Insiders at the company were hesitant, a person familiar with the matter said. It was a risky proposition given the track record of customers such as the UAE. In 2016, it had tried to use NSO spyware to hack the phone of one of the most outspoken and respected Emirati human rights activists, Ahmed Mansoor. He was imprisoned by Emirati authorities one year later and is still in jail.

Ahmed Mansoor.
Ahmed Mansoor spent years in an isolation cell following his arrest, Human Rights Watch found. Photograph: Nikhil Monteiro/Reuters

But the Guardian has been told an NSO committee reviewing the deal agreed to Dubai’s request. Potentially, it meant that authorities in Dubai would be able to bypass privacy and anti-hacking laws that would usually protect individuals living in democracies from being spied on without a warrant and having their phones hacked by a foreign government.

Some of the people in whom authorities showed a possible interest, leaked records now indicate, were not drug dealers at all. They were human rights activists and dissidents living in exile.

Using NSO’s signature software, Pegasus, Dubai’s rulers could seek to infiltrate any mobile phone they wanted in the UK, eavesdrop on calls, look at photos, read text messages and even turn a phone’s microphone or camera on remotely.
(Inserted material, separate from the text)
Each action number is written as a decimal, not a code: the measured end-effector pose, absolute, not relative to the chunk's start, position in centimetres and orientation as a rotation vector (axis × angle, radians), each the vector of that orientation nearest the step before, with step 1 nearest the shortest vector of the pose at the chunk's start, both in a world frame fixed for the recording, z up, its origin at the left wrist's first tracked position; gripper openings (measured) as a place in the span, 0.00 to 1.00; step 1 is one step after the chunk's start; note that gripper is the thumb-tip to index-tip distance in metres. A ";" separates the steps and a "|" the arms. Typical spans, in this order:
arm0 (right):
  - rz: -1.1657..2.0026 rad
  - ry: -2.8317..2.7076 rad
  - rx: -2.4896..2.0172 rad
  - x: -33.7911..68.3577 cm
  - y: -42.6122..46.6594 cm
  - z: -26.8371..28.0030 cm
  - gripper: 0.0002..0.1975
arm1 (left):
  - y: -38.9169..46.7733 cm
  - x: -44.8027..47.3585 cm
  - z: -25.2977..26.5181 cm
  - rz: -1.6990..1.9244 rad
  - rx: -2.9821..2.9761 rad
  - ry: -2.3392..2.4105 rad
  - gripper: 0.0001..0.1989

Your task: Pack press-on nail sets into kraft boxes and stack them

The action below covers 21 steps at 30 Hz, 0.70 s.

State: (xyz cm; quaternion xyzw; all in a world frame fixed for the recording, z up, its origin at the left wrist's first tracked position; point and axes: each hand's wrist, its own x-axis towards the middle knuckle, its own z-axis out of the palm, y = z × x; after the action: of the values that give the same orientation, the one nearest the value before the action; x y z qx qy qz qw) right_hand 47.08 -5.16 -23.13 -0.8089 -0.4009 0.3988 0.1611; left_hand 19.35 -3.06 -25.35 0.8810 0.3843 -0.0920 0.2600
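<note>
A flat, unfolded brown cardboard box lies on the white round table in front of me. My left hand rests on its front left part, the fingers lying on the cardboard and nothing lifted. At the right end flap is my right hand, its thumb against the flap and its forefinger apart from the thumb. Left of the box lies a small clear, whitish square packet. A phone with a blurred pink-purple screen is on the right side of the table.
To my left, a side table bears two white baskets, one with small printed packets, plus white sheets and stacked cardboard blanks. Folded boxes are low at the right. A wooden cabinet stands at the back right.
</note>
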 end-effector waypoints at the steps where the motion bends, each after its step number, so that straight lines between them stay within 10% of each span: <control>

In most cases, they could do it without leaving a digital fingerprint.

This is the power of NSO’s spyware – and why countries from Mexico to Saudi Arabia, Rwanda and India appear to have been willing to pay a high price for its capabilities.

This week, the Pegasus project, a media collaboration that included the Guardian and was coordinated by the French media group Forbidden Stories, revealed new allegations of abuse, with leaked records showing the phone numbers of journalists, dissidents and political activists.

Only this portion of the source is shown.